Just because systems are moved to the cloud doesn’t mitigate the responsibility to ensure mission critical outages are mitigated. If a business has a use-case that cannot tolerate down time then that business needs to architect their solution in a way that prevents downtime. Cost tradeoffs are always an issue, but if something goes wrong, and the cost of that problem is too high, then perhaps the service isn’t really feasible.
Imagine an airline providing a service where they cut costs on safety in order to offer a cheap service… Doesn’t bear thinking about. Imagine that the airline outsourced their safety inspections to a third party and then wiped their hands of responsibility in the event of a “downtime”. No-one would buy that.
The whole point about the cloud is that it enables you to free your thinking about one provider. Even if you stick with an Amazon only solution, or a Microsoft or Google or Salesforce or Rackspace or whatever solution, you still need to architect things in a way that allows you to accept the consequences of any flaws, no matter how they are caused.

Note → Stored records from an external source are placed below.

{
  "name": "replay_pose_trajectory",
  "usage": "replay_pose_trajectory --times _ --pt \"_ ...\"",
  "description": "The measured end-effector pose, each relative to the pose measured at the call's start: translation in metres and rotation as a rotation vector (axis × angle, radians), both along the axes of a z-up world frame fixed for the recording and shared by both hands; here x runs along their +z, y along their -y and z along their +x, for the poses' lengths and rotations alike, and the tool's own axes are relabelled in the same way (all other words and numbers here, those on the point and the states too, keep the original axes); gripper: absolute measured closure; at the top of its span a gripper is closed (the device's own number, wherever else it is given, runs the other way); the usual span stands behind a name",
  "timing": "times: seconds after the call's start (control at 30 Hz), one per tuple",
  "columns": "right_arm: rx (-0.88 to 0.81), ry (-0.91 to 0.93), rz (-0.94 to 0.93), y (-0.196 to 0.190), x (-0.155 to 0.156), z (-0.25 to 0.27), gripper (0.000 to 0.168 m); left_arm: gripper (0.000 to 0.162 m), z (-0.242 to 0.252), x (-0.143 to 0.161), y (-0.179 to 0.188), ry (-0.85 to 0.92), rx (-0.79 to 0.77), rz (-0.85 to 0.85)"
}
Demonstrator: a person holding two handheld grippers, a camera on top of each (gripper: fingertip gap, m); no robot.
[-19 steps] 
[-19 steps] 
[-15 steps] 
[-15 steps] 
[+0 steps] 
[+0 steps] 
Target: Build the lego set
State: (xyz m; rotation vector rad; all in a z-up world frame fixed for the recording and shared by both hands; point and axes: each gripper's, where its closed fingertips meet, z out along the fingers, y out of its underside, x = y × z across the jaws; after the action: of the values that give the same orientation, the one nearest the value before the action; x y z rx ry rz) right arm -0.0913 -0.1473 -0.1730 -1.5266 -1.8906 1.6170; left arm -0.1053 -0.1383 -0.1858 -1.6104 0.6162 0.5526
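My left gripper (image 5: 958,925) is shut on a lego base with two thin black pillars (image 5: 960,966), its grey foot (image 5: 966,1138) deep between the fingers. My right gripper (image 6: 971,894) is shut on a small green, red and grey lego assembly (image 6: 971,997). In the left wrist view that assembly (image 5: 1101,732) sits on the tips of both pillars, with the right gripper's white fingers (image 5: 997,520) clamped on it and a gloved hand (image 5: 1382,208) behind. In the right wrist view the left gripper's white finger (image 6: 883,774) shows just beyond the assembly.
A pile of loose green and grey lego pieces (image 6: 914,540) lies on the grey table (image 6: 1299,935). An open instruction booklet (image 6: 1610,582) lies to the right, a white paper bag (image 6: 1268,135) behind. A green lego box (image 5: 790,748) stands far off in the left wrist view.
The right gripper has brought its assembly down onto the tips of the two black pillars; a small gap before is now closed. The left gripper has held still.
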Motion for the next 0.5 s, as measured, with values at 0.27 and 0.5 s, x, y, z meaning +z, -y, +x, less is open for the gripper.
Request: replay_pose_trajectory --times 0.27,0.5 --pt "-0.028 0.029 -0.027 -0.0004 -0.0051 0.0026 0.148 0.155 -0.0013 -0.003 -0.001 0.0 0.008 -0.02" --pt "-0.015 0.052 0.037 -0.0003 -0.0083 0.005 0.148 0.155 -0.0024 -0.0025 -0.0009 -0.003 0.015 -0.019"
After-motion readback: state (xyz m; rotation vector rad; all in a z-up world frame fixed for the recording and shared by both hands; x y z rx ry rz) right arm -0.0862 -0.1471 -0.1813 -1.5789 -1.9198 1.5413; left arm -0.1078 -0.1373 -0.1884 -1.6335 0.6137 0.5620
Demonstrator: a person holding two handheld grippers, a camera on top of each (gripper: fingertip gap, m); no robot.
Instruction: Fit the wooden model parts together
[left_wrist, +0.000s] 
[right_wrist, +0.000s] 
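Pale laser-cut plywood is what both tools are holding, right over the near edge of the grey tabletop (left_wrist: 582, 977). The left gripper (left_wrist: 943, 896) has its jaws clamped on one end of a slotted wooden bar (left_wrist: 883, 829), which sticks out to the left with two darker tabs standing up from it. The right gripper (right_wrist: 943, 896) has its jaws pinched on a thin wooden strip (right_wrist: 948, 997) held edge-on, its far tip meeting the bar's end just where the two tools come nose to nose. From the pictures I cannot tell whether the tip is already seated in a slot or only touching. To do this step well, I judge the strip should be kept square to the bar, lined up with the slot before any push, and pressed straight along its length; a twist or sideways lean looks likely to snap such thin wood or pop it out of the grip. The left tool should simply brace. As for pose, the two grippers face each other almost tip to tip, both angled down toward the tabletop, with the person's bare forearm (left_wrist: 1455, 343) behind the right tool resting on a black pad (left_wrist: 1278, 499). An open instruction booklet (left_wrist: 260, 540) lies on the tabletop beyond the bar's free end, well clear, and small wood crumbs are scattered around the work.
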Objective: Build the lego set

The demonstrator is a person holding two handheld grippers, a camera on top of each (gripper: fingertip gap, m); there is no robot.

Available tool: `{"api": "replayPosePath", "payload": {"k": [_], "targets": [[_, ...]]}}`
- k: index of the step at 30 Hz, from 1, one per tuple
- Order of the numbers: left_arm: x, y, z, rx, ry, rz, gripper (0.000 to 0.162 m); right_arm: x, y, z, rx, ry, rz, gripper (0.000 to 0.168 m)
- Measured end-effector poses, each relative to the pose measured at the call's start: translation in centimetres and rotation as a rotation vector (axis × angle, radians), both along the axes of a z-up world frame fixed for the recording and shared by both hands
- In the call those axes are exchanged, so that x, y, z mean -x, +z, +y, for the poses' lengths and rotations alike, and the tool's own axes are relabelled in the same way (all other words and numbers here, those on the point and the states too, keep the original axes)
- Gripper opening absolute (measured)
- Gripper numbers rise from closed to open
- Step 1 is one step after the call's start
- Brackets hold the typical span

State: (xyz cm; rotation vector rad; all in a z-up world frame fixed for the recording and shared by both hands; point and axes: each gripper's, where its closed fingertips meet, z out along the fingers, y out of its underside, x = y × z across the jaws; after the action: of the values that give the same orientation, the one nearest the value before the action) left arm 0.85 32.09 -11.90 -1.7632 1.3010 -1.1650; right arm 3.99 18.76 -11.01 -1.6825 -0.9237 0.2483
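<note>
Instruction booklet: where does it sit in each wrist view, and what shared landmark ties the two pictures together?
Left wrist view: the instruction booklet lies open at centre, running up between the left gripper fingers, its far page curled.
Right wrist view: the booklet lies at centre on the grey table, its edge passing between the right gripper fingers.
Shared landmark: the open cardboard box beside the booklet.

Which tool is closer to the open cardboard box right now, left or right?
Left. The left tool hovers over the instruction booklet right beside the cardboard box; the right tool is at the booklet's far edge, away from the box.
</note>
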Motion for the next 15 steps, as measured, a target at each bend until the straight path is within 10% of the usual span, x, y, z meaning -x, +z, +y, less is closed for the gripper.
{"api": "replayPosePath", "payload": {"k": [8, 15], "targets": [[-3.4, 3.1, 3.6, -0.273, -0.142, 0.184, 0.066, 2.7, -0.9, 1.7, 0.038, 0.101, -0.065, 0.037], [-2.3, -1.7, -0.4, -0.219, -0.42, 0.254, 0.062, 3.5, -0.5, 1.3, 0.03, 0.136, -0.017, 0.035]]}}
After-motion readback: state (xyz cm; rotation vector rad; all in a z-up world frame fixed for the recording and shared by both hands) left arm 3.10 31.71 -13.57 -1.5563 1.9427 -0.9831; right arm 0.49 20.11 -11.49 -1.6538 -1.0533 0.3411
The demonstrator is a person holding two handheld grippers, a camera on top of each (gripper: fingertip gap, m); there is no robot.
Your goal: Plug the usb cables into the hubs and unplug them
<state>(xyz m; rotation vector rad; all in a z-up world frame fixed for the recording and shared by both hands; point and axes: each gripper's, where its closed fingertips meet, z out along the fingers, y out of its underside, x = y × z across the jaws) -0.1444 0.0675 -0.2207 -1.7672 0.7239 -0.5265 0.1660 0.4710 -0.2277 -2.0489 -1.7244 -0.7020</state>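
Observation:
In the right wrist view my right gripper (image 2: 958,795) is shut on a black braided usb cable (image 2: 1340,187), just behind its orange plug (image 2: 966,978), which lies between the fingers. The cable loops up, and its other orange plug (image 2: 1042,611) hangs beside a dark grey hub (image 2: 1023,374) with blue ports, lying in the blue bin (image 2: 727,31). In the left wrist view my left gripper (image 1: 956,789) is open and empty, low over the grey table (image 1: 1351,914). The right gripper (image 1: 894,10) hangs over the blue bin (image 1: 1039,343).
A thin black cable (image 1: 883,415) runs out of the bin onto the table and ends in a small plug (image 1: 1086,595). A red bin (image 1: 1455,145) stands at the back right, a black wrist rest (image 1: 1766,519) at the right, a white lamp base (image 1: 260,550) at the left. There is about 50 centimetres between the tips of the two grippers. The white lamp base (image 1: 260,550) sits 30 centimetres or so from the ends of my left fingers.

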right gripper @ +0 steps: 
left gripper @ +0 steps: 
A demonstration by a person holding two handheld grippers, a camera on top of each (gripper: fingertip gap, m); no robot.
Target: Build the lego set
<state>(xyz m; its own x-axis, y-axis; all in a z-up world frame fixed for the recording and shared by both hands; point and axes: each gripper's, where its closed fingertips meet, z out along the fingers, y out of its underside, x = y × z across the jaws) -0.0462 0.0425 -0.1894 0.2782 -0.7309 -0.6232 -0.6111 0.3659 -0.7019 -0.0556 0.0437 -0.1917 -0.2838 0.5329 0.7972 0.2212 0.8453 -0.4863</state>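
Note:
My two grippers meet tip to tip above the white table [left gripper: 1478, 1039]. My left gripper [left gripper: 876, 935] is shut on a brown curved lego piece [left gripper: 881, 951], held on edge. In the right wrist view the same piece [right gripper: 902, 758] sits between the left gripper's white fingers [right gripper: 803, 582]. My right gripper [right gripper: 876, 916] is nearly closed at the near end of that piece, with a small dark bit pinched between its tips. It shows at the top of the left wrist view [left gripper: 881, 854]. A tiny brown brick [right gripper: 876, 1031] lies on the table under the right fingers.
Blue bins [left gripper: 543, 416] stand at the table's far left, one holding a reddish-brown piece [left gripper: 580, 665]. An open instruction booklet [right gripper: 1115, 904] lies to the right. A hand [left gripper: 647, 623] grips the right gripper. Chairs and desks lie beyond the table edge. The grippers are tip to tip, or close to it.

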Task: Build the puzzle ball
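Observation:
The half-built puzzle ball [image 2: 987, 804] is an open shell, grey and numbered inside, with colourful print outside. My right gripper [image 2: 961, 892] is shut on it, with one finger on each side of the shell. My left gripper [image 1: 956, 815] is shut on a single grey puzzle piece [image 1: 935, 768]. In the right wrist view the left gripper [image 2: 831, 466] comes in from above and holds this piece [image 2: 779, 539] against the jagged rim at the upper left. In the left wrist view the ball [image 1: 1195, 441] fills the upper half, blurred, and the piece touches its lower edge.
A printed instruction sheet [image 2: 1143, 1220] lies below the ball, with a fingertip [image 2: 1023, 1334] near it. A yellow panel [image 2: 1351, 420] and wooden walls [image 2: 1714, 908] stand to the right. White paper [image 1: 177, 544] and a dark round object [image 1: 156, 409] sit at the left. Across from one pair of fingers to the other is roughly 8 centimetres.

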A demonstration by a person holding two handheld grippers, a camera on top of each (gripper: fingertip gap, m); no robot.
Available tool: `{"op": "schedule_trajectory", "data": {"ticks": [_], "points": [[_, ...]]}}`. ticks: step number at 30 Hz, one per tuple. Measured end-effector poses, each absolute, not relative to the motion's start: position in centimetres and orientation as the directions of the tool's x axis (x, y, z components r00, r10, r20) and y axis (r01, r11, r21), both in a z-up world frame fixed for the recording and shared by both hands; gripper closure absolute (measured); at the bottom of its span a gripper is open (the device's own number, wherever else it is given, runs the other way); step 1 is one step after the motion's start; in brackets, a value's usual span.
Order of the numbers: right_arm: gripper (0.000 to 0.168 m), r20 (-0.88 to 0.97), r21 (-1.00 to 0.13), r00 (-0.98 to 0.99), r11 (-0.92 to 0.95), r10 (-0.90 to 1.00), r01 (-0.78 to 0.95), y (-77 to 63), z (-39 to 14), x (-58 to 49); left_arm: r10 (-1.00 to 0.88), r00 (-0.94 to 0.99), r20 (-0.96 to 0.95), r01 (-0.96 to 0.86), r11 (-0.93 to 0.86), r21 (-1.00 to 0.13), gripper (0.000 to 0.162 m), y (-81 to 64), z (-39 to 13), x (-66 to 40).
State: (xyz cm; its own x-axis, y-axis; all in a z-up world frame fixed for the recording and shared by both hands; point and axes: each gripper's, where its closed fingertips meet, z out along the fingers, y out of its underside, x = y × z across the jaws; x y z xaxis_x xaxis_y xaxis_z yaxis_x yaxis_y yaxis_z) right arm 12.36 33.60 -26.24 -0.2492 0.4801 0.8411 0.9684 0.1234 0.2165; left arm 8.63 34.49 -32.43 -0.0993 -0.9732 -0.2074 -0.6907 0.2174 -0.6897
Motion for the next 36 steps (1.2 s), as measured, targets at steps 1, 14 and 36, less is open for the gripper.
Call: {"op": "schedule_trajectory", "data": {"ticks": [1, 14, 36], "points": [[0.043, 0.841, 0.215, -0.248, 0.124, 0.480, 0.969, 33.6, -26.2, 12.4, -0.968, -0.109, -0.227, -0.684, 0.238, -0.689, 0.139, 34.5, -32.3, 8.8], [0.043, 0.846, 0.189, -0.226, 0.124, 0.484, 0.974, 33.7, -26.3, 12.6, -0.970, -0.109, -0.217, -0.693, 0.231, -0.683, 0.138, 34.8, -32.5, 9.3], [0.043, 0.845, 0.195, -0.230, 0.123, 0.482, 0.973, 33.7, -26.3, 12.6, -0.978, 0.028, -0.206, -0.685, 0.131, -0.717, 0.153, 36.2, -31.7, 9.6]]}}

After all, you are the service provider to your customer base – how you decide to deliver that is up to you.
A lot of people are learning a very hard lesson at the moment – there are good ways and bad ways of doing things. For some, a 12 hour outage is hardly a problem, but for others it can ruin lives.
This is where something like http://rightscale.com would come in very handy.
Alan, Yet another insightful blog!
For mine I think the one thing that is missing is the risk management around moving to the cloud – blindly accepting that the provider will never have an outage is wrong.
It is the responsibility of any CIO/CTO/Business that adopts any solution to ensure the provider (being cloud or locally hosted) has the process and controls in place when an outage happens.
But it doesn’t stop there – as you have rightly pointed out – we all need to ensure we have a BCP/DRP in place if this was to happen. But it does beg the question (as service providers) I wonder what BCP/DRP was in place for the likes of Heroku/Quora etc.. and whether their business reputation has suffered because of the outage and how they will ow address this.
As I have worked at a cloud provider (netdocuments) for a few years, I understand the sensitivity our customers have to uptime and reliability. We manage our own data centers which provides a public/private cloud hybrid.
It’s amazing how the need for competition bares its face when something goes down…Good thing EC2 isn’t the only one providing cloud services or the whole internet could really go down…
From my understanding of the situation, the companies that were affected by the Amazon outage do not offer their customers a guaranteed level of service.
For example, neither Quora nor Reddit offer any uptime guarantees whatsoever.
So their ‘customers’, while understandably annoyed at not being able to use those websites, can do nothing at all about the outage.
In that situation, it’s not entirely imprudent for Reddit management to simply blame their outsourcer for the outsourcer’s failure.
I’d like to hear more from a company that was affected by Amazon’s failure and _did_ have a guaranteed SLA with their customer.